## [WHAT THIS TASK INVOLVES]
Of all the lines in the material, count those containing the string "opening" and write only the resulting number.
--------------------------------
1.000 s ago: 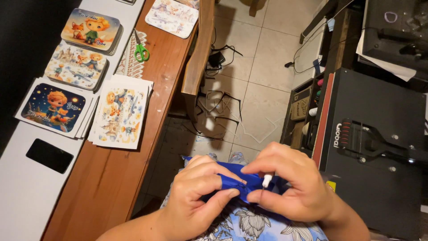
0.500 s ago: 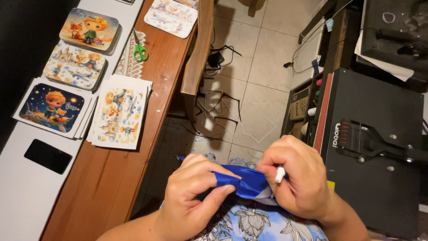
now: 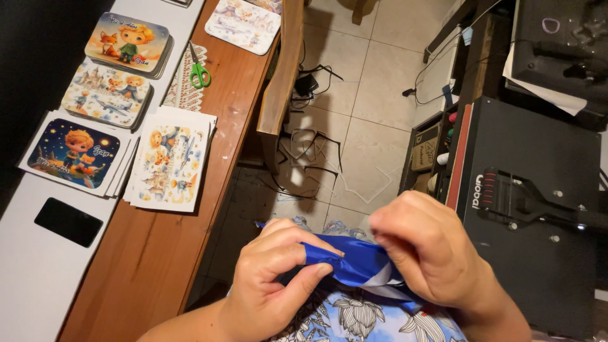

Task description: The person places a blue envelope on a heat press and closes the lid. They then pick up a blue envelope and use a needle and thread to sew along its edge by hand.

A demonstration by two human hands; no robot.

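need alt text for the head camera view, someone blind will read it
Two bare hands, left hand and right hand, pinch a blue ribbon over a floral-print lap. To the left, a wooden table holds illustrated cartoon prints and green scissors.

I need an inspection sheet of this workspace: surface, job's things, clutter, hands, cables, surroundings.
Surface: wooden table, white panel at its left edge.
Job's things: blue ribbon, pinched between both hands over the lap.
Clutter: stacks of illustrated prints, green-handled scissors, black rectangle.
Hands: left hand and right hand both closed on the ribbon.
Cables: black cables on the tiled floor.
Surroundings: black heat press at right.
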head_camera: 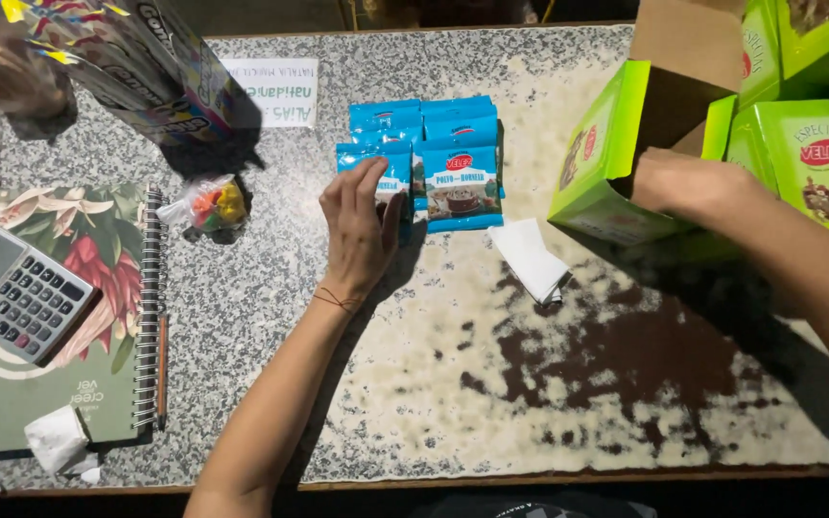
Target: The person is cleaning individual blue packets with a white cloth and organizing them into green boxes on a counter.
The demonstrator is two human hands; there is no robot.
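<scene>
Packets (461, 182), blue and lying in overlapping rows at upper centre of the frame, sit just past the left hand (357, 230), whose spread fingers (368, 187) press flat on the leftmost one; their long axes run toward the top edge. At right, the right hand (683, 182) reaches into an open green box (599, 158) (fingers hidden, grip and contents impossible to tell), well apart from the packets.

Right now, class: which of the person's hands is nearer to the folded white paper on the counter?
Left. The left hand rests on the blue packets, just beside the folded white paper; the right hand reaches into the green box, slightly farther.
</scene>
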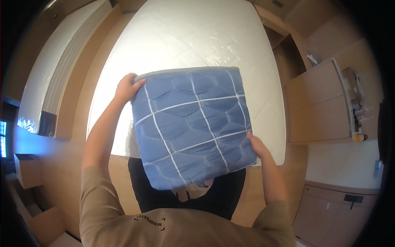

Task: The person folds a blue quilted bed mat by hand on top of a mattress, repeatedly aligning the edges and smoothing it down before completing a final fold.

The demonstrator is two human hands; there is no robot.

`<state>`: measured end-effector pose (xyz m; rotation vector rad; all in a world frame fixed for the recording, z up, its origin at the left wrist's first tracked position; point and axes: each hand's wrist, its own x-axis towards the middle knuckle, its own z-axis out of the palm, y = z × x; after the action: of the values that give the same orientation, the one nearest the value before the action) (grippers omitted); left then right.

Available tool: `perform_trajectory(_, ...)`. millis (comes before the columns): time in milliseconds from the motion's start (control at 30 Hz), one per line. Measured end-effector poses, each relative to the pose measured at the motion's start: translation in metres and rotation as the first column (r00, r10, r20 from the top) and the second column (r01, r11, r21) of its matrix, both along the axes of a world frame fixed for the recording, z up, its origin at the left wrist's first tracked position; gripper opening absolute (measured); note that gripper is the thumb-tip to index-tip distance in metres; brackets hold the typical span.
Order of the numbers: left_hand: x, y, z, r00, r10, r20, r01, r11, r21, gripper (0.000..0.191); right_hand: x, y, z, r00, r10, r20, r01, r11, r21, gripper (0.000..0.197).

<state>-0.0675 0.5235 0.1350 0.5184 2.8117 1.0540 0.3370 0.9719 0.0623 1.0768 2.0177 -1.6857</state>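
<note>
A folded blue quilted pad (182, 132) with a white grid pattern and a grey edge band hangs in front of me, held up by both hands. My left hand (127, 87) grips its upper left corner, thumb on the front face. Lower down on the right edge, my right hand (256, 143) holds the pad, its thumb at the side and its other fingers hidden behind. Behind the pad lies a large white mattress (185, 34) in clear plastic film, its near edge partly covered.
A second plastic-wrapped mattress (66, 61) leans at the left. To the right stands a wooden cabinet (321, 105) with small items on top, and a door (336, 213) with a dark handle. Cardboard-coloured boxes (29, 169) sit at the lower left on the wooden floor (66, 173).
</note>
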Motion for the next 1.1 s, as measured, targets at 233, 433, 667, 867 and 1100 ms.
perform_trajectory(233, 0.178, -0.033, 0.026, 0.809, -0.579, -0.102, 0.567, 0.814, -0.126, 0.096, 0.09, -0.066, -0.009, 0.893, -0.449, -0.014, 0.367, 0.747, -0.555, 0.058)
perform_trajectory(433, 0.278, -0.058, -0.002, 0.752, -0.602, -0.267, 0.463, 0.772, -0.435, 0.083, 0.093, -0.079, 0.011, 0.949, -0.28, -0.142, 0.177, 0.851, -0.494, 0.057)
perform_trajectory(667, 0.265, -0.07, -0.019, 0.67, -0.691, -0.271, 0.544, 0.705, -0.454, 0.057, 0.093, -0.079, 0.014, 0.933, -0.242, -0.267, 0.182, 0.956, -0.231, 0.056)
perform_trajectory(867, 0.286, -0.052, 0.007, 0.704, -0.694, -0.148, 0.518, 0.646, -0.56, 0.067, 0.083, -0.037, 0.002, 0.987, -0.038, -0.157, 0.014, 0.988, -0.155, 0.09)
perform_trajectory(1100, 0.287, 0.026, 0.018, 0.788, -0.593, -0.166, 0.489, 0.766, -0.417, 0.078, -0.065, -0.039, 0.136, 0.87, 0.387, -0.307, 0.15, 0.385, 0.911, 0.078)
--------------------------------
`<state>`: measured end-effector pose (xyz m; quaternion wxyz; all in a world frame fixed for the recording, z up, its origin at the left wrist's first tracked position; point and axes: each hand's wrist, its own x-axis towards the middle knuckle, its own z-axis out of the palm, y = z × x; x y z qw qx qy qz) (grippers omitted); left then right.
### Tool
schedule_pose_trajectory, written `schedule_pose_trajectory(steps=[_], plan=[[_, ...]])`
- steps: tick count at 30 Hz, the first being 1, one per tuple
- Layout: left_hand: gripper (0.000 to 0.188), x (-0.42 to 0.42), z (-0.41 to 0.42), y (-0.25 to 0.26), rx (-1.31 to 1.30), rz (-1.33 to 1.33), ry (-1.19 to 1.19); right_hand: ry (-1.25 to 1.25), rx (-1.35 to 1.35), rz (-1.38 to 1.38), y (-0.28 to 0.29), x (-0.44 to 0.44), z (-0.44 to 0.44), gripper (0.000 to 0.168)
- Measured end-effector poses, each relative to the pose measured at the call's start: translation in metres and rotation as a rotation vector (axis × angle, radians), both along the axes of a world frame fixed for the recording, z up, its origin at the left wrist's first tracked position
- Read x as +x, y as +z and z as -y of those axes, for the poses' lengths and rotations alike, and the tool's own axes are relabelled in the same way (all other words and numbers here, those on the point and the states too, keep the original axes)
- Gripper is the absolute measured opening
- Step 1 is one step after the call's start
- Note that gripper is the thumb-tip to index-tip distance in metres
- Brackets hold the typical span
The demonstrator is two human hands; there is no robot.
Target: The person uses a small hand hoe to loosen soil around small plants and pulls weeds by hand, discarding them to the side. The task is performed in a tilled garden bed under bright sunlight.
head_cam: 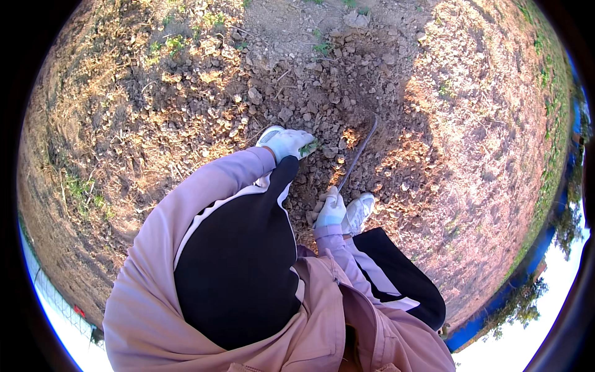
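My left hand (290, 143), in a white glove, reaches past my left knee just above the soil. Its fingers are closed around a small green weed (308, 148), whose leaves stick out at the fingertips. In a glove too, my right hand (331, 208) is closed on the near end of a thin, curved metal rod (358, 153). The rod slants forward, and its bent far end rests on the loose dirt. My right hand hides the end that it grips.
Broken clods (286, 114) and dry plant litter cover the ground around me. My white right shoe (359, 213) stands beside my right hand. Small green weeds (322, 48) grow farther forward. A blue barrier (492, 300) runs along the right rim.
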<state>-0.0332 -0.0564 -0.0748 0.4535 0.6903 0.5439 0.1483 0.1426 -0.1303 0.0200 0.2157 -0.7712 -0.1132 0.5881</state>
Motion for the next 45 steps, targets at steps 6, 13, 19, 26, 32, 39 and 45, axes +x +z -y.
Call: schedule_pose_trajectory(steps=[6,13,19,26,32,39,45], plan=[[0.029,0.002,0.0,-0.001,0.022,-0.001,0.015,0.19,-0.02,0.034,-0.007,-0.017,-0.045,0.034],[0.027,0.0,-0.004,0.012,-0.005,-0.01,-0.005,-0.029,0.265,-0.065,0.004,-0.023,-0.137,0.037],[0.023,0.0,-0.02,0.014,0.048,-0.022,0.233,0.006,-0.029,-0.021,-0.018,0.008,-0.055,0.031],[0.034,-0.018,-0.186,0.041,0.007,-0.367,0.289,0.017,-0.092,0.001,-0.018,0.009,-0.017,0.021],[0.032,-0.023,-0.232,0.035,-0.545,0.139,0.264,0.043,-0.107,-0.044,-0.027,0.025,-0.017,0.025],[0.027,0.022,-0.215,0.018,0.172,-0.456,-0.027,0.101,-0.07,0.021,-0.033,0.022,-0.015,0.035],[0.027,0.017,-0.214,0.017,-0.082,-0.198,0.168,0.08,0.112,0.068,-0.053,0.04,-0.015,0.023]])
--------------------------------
## [FINAL ANSWER]
2